**Assignment**
Give back every record exactly.

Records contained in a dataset

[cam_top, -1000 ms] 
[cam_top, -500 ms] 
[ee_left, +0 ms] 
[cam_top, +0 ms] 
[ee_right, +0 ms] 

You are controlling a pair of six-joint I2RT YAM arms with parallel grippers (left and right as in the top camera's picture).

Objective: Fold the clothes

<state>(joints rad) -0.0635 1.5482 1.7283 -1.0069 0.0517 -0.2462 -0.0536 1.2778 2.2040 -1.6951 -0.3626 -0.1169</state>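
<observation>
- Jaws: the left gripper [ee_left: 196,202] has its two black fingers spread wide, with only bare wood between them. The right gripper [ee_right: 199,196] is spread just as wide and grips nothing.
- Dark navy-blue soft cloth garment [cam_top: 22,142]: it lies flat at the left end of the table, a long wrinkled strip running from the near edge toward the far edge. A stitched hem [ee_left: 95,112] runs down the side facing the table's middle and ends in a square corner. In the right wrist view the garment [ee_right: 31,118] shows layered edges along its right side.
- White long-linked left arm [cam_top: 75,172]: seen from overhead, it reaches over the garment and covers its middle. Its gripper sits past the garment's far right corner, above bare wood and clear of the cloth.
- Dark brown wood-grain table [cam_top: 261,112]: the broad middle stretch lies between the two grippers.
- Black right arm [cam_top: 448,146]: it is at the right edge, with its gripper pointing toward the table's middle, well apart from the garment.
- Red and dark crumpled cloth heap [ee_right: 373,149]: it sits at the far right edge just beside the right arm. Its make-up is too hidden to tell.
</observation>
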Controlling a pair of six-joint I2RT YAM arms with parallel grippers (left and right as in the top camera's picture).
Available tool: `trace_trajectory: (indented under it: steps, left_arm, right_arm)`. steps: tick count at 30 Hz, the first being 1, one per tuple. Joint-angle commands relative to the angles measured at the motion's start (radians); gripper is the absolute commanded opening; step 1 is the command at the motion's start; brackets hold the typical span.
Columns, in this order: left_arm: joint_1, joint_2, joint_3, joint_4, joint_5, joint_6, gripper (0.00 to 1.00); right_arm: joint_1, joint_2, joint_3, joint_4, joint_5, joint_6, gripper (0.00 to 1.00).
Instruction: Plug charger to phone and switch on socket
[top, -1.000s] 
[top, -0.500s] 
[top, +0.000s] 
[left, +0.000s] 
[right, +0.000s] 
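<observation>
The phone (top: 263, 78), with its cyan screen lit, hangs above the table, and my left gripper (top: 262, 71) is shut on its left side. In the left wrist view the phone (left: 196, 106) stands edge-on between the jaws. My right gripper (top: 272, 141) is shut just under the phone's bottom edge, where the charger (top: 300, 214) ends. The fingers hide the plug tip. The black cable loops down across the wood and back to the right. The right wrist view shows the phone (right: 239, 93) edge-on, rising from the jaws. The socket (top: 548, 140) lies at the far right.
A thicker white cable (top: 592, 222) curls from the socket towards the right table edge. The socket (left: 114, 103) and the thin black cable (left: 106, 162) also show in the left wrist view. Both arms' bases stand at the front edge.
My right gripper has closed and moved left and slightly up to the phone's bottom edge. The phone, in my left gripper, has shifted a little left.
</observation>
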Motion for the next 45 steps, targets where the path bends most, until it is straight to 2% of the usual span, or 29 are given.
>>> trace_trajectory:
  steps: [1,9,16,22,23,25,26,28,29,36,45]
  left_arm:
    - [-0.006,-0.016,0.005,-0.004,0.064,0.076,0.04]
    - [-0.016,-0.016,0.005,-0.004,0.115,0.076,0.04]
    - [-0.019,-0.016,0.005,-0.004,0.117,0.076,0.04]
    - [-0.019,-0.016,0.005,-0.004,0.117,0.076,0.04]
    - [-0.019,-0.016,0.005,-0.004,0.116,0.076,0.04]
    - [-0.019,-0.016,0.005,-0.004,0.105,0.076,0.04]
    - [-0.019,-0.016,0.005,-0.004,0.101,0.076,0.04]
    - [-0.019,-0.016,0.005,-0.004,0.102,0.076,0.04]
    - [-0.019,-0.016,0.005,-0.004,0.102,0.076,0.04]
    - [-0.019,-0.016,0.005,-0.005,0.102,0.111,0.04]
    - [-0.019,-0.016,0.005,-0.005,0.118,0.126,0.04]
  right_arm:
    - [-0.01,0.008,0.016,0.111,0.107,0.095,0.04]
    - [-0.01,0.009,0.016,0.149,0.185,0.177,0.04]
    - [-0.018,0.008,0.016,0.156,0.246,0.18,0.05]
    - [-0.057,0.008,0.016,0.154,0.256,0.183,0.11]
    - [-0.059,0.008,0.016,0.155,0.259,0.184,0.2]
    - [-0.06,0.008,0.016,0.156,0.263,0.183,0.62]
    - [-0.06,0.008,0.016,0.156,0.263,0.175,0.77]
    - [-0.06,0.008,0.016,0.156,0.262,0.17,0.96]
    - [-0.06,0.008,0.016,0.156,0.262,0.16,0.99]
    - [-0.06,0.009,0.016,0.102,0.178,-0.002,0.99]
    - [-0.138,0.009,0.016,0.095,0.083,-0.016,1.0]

**Written solution**
[cam_top, -1000 ms] 
[cam_top, -500 ms] 
[ee_left, +0 ms] 
[cam_top, +0 ms] 
[ee_right, +0 ms] 

You are controlling a pair of six-joint I2RT YAM arms with parallel grippers (left and right as in the top camera's picture).

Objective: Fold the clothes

<state>(joints rad) -0.0635 1.5482 1.7283 -1.0069 0.0517 -0.2462 -0.0536 1.2778 2.2040 -1.6951 -0.3626 -0.1169</state>
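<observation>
- Jaws: the left gripper [ee_left: 196,202] has its two black fingers spread wide, with only bare wood between them. The right gripper [ee_right: 199,196] is spread just as wide and grips nothing.
- Dark navy-blue soft cloth garment [cam_top: 22,142]: it lies flat at the left end of the table, a long wrinkled strip running from the near edge toward the far edge. A stitched hem [ee_left: 95,112] runs down the side facing the table's middle and ends in a square corner. In the right wrist view the garment [ee_right: 31,118] shows layered edges along its right side.
- White long-linked left arm [cam_top: 75,172]: seen from overhead, it reaches over the garment and covers its middle. Its gripper sits past the garment's far right corner, above bare wood and clear of the cloth.
- Dark brown wood-grain table [cam_top: 261,112]: the broad middle stretch lies between the two grippers.
- Black right arm [cam_top: 448,146]: it is at the right edge, with its gripper pointing toward the table's middle, well apart from the garment.
- Red and dark crumpled cloth heap [ee_right: 373,149]: it sits at the far right edge just beside the right arm. Its make-up is too hidden to tell.
</observation>
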Controlling a pair of six-joint I2RT YAM arms with parallel grippers (left and right as in the top camera's picture).
Available tool: `trace_trajectory: (indented under it: steps, left_arm, right_arm)`. steps: tick count at 30 Hz, the first being 1, one per tuple. Joint-angle commands relative to the angles measured at the motion's start (radians); gripper is the absolute commanded opening; step 1 is the command at the motion's start; brackets hold the typical span.
Columns, in this order: left_arm: joint_1, joint_2, joint_3, joint_4, joint_5, joint_6, gripper (0.00 to 1.00); right_arm: joint_1, joint_2, joint_3, joint_4, joint_5, joint_6, gripper (0.00 to 1.00).
Instruction: Plug charger to phone and switch on socket
[top, -1.000s] 
[top, -0.500s] 
[top, +0.000s] 
[left, +0.000s] 
[right, +0.000s] 
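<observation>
The phone (top: 263, 78), with its cyan screen lit, hangs above the table, and my left gripper (top: 262, 71) is shut on its left side. In the left wrist view the phone (left: 196, 106) stands edge-on between the jaws. My right gripper (top: 272, 141) is shut just under the phone's bottom edge, where the charger (top: 300, 214) ends. The fingers hide the plug tip. The black cable loops down across the wood and back to the right. The right wrist view shows the phone (right: 239, 93) edge-on, rising from the jaws. The socket (top: 548, 140) lies at the far right.
A thicker white cable (top: 592, 222) curls from the socket towards the right table edge. The socket (left: 114, 103) and the thin black cable (left: 106, 162) also show in the left wrist view. Both arms' bases stand at the front edge.
My right gripper has closed and moved left and slightly up to the phone's bottom edge. The phone, in my left gripper, has shifted a little left.
</observation>
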Motion for the next 45 steps, targets where the path bends most, until it is straight to 2% of the usual span, or 29 are given.
>>> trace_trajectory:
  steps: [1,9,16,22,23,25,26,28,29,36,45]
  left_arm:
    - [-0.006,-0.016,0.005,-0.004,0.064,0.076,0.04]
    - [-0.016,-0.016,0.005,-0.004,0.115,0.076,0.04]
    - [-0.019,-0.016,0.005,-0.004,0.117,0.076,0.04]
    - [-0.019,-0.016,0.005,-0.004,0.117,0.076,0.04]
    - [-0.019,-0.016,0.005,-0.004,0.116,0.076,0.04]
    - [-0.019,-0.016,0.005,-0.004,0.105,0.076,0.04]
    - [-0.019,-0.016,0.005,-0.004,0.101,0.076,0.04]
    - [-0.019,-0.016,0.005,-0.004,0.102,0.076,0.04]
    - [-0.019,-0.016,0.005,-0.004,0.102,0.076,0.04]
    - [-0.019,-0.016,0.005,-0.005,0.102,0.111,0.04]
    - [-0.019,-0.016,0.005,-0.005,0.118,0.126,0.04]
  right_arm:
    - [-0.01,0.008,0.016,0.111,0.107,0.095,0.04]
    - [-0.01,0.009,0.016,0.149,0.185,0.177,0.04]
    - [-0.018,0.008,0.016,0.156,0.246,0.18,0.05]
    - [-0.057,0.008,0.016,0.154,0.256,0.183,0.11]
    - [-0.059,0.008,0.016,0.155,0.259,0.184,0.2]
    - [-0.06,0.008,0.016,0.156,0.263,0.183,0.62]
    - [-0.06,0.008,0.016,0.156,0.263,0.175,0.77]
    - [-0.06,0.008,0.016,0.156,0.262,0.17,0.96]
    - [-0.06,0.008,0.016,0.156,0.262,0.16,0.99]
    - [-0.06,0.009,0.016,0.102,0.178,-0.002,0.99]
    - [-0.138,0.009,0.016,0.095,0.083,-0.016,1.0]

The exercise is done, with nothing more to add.